A few years back, the Washington Post printed an article which pondered the reluctance of Americans to read the instructions that come with new products. Too often, consumers struggle with (or even end up returning) items they can’t figure out how to use, or that they assume don’t work because they’re using the product incorrectly. Companies’ customer service lines are tied up by people asking routine questions about their purchases, phone calls that could be avoided if people would take the time to read the manual.
Why Americans Don’t Read Directions
The writer of the article wrote, “Why Americans don’t read directions is no mystery. Consumers want instant satisfaction — they don’t want to wade through pages and pages of directions after they buy a product, especially if the directions are hard to understand or follow. Furthermore, even when the manuals are easy to understand, they may not be entertaining enough for today’s consumer, especially younger ones who have grown up with the fast-paced world of MTV, computer games, and the Internet. They are used to having information delivered in a rapid, colorful, and stimulating way, and they want directions to be equally snappy.”

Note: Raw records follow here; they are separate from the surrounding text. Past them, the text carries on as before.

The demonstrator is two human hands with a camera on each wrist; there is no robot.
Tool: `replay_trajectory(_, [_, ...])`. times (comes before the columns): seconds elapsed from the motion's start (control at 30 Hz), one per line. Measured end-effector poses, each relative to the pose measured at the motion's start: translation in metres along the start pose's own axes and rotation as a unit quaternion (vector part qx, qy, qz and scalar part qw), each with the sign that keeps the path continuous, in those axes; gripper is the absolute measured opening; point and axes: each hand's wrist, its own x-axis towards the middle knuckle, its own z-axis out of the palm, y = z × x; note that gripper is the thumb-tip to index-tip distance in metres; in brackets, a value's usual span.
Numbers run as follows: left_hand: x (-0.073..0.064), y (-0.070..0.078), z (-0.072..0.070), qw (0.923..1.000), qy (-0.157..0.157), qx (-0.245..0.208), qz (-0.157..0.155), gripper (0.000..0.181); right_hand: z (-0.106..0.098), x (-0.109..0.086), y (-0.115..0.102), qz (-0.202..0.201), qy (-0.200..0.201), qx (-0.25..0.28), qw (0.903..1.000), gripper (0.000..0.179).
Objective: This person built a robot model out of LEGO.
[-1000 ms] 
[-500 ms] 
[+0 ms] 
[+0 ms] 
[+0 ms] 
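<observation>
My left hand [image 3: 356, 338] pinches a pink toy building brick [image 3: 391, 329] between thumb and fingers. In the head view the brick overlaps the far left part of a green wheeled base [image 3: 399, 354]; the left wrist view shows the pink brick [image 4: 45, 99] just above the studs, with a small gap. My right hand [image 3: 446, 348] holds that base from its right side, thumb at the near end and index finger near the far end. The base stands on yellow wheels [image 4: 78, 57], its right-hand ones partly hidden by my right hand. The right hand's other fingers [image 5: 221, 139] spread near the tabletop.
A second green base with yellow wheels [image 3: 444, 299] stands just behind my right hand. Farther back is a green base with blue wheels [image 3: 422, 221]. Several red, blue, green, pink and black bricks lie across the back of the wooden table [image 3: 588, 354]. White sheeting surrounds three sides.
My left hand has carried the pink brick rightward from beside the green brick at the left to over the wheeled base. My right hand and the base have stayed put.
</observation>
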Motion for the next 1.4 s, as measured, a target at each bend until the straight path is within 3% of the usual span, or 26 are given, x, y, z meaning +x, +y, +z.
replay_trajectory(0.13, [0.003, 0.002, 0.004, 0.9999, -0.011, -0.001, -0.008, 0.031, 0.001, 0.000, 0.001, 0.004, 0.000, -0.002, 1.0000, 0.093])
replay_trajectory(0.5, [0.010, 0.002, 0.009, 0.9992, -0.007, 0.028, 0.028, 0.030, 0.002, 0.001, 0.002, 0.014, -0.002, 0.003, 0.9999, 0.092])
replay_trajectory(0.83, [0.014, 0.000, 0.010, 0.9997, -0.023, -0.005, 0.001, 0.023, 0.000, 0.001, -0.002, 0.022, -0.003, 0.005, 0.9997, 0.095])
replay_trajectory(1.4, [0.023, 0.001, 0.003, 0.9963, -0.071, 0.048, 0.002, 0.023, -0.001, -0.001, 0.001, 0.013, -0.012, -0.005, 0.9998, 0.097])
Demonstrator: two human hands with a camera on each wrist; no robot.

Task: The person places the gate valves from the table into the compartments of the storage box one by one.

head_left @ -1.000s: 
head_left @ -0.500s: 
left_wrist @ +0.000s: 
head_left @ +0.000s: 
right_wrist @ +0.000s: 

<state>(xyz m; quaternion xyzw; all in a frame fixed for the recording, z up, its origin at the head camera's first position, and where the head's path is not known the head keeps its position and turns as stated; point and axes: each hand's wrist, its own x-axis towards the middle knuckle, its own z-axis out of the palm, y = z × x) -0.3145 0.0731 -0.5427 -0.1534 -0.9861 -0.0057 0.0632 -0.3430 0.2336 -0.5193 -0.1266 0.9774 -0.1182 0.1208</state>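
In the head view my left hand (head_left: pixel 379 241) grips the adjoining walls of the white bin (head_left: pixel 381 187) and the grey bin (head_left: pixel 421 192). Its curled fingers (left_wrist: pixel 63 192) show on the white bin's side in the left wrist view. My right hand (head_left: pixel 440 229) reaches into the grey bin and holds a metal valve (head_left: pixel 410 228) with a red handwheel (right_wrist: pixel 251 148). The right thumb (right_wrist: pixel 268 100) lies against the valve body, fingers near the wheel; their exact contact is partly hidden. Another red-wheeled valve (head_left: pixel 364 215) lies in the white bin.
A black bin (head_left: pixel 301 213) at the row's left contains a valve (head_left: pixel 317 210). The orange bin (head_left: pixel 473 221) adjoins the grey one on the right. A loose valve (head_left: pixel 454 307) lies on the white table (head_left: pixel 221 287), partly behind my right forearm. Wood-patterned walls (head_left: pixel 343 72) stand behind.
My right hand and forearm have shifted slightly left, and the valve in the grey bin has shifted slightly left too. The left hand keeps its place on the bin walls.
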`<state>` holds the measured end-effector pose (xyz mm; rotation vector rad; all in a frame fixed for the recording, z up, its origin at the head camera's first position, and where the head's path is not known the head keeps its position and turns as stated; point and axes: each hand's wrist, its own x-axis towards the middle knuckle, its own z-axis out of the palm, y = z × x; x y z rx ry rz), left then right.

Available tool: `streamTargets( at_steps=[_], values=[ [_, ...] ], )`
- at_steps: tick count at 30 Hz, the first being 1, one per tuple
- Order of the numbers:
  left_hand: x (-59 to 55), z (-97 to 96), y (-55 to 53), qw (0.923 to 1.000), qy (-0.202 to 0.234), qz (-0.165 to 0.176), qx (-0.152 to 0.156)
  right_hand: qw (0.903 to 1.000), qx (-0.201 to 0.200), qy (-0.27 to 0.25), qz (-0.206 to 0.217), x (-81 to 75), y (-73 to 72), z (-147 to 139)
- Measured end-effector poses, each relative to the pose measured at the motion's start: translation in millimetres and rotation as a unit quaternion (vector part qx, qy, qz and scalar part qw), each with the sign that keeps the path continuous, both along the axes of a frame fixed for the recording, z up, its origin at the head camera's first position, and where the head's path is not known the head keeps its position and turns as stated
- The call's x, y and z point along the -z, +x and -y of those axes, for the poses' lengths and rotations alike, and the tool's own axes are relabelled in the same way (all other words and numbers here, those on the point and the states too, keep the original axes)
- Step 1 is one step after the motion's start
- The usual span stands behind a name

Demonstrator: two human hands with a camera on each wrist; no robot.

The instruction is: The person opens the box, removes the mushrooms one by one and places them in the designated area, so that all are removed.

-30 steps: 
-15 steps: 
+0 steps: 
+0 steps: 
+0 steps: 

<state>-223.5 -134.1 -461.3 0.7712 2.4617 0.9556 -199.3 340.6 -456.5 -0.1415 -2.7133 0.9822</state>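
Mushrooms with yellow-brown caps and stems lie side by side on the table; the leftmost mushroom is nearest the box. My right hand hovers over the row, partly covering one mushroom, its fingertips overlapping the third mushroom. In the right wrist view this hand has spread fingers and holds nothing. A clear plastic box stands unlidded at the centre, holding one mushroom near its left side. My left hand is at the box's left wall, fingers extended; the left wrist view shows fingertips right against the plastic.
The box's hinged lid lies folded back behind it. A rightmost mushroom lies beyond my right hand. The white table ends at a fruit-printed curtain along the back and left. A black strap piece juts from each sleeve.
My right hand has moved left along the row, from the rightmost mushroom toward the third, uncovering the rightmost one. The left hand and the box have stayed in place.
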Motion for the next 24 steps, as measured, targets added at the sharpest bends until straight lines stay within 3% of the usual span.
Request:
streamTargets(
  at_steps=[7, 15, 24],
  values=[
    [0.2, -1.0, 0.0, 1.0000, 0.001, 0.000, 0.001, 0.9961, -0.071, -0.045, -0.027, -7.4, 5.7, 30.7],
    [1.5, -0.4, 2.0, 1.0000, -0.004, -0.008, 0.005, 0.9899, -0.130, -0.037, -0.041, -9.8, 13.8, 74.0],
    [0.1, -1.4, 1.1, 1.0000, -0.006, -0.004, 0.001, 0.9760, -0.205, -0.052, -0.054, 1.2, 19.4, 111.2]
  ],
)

Toll-free customer service numbers only compound the problem, because many people would rather call and ask for help than read the instructions already provided. Having worked as a representative for an insurance company for several months, I can attest to the accuracy of the author’s observations. As many as one-third of the questions I received from policyholders had answers they could have easily obtained for themselves just by opening the materials provided to them when they obtained the insurance coverage. But many folks are too lazy or stubborn to read those materials, and too quick to let others to do their research for them.
Reading God’s Instruction Manual
God’s experience with humankind is exactly like that. We continually get ourselves into trouble and wreak havoc on our lives because we can’t be bothered to read the “owner’s manual” God has provided – the Bible. Everything we need to know to live acceptably before God is contained in this inspired book (Acts 20:32; 2 Timothy 3:16-17; 2 Peter 1:3). But how many people really read it? And of those who do make some attempt to study the Bible, how many apply it diligently to every circumstance and situation of life?
For some, the Scriptures just aren’t “entertaining” enough. True, the Bible doesn’t read like a comic book, or a romance novel, or the latest John Grisham thriller. But then, it’s not a work of fiction: it’s an instruction manual, one that not only is clear and concise, but addresses all the complexities of human existence.
And, like the consumer quick to dial the 800 number for help, many folks — including far too many Christians — are content to let someone else do the reading. “The preacher, pastor, or priest knows all that stuff,” they reason. But every individual is accountable to God for the contents of His word (John 12:48), because everyone will be judged from the same books (Revelation 20:12-13).
We all have the same responsibility to be diligent in our efforts to rightly handle the word of truth (2 Timothy 2:15). The Proverb writer wrote, “For the LORD gives wisdom; from His mouth come knowledge and understanding; He stores up sound wisdom for the upright; He is a shield to those who walk uprightly” (Proverbs 2:6-7, NKJV). Jesus taught that “you shall know the truth, and the truth shall make you free” (John 8:32, NKJV), and affirmed that God’s word is truth (John 17:17). If it’s freedom and wisdom that we desire, God’s word is the only legitimate source.
Life is difficult because none of us have ever lived it before. The knowledge of how to live a righteous life is not innate but must be learned (Psalms 119:73; Proverbs 2:1-6). When life’s difficult questions arise, or we don’t know how things work, let’s not be stubborn or lazy — let’s read the manual! (2 Timothy 2:15; Acts 17:11).